I’m not advocating that we stop travelling (although it would probably somewhat benefit the environment if we did). I don’t want us to stop taking advantage of the amazing opportunities to see the world at our fingertips today. I am simply reminding us that it is important to acknowledge that this is a particular privilege of being alive in a world with the current technological advancements we enjoy at this particular moment in time, and that we ought to be mindful of the potentially corrupting influences in our relationship with those technologies due to the powerful commercial economic arrangements in place. It is not our entitlement to see the world, or even the entirety of our own countries, and many of us will not get to do so in our lifetimes. And even those who do attempt it will only ever see a limited portion of what is out there, mediated through the necessary compromises of their choices, time-restrictions, and personal interests.
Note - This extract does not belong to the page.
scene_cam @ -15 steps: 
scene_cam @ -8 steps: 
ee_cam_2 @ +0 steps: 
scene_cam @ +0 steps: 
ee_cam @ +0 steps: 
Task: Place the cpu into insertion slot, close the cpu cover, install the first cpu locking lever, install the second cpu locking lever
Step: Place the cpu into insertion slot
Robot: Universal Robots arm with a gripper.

We therefore need to stop and take a minute to ask ourselves why we are travelling when we travel. Are we travelling to achieve something specific, or because it is just something we unthinkingly do. What, if anything, are we learning? And, if we are learning nothing and just travelling to get away from it all, why is it that we currently have to get away from our everyday lives to achieve what our day to day existence should, but currently fails to, fulfil?